Molecular dynamics simulations were performed on the GA-LYS complex to investigate the binding mode of the complex. The mechanism of GA binding to LYS was revealed at the molecular level. The RMSD and RMSF values showed that the temperature affects the binding of GA to LYS: the lower the temperature, the smaller the protein flexibility. Molecule docking studies confirmed the interaction and microbinding domain between LYS and GA, and showed that the interaction was dominated by hydrogen bonding, van der Waals forces, and hydrophobic interactions, which is consistent with the spectroscopy experiments. From the MM–PBSA method, the complex was stable after MD simulation and the binding of GA to LYS was mainly by van der Waals forces and electrostatic interactions. We compared the free energy data obtained by the two different thermodynamic parameter calculation methods, and discovered that the free energy increased with increasing temperature, indicating that that the binding ability of GA to LYS at 310 K was weaker than at 298 K.

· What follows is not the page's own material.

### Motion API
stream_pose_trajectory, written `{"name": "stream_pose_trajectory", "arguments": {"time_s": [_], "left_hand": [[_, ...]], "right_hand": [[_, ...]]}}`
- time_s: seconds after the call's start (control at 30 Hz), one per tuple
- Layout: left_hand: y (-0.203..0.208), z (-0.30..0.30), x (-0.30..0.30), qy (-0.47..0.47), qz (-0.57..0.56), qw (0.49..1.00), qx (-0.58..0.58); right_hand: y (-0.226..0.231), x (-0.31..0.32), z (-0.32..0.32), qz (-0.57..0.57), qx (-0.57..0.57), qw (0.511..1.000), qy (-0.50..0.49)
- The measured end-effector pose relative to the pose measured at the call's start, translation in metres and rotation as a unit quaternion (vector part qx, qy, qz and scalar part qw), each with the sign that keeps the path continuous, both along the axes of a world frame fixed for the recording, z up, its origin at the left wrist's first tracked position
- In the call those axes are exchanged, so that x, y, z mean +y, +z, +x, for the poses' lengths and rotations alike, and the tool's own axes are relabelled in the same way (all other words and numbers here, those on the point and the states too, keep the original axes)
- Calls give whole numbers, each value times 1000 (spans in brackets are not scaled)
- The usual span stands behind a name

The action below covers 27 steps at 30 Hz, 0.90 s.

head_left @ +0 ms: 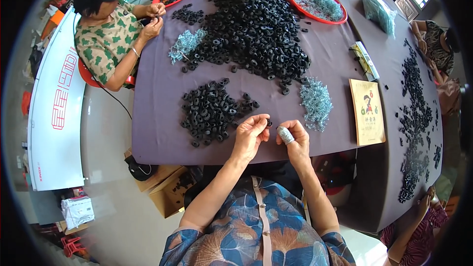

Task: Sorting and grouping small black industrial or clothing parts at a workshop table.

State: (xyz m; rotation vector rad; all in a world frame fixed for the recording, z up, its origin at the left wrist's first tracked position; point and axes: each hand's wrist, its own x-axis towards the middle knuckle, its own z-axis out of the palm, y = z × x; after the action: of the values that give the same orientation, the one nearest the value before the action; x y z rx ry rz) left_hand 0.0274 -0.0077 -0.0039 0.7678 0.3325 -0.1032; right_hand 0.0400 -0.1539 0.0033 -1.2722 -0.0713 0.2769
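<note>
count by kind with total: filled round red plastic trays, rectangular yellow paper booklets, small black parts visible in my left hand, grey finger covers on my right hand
Red trays: 2
Yellow booklet: 1
Black part in left hand: 1
Grey finger cover on right hand: 1
Total: 5

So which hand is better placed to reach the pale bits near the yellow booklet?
Probably the right hand: it is nearer the pale bits, while the left hand pinches a small black part. Whether the right holds anything is hard to tell.
</note>
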Motion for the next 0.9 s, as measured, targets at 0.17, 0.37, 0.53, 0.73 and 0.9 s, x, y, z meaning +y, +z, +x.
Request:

Due to the limited conditions of MD calculation in our experiment, the MD simulation method was firstly used in GA binding with LYS field, and our results showed that the hydrogen bonds between ligand and enzyme do not look very stable, perhaps because our primary MD results were not long enough for further calculation. Though the MD time may not be long enough, it can provide a primary reference for the researchers in the same interactional field. A long-playing MD simulation should obtain a stable state between ligand and acceptor.

Spectroscopy and molecular dynamics simulation all revealed that GA can interact with LYS to form a stable complex. Experimental error coupled with the theoretical calculation is considered under an ideal state lead to the experimental and theoretical results different. The experimental data was introduced into the Van’t Hoff equation to obtain ΔG°. The theoretical gists of the two calculative methods are different, so it is normal that the final results are different, but the results trend is roughly consistent. The molecular simulation results were almost consistent with spectroscopy. These results provide important insight into the interaction and mechanism of GA binding to LYS, which may be a useful guide for further pharmacological investigations.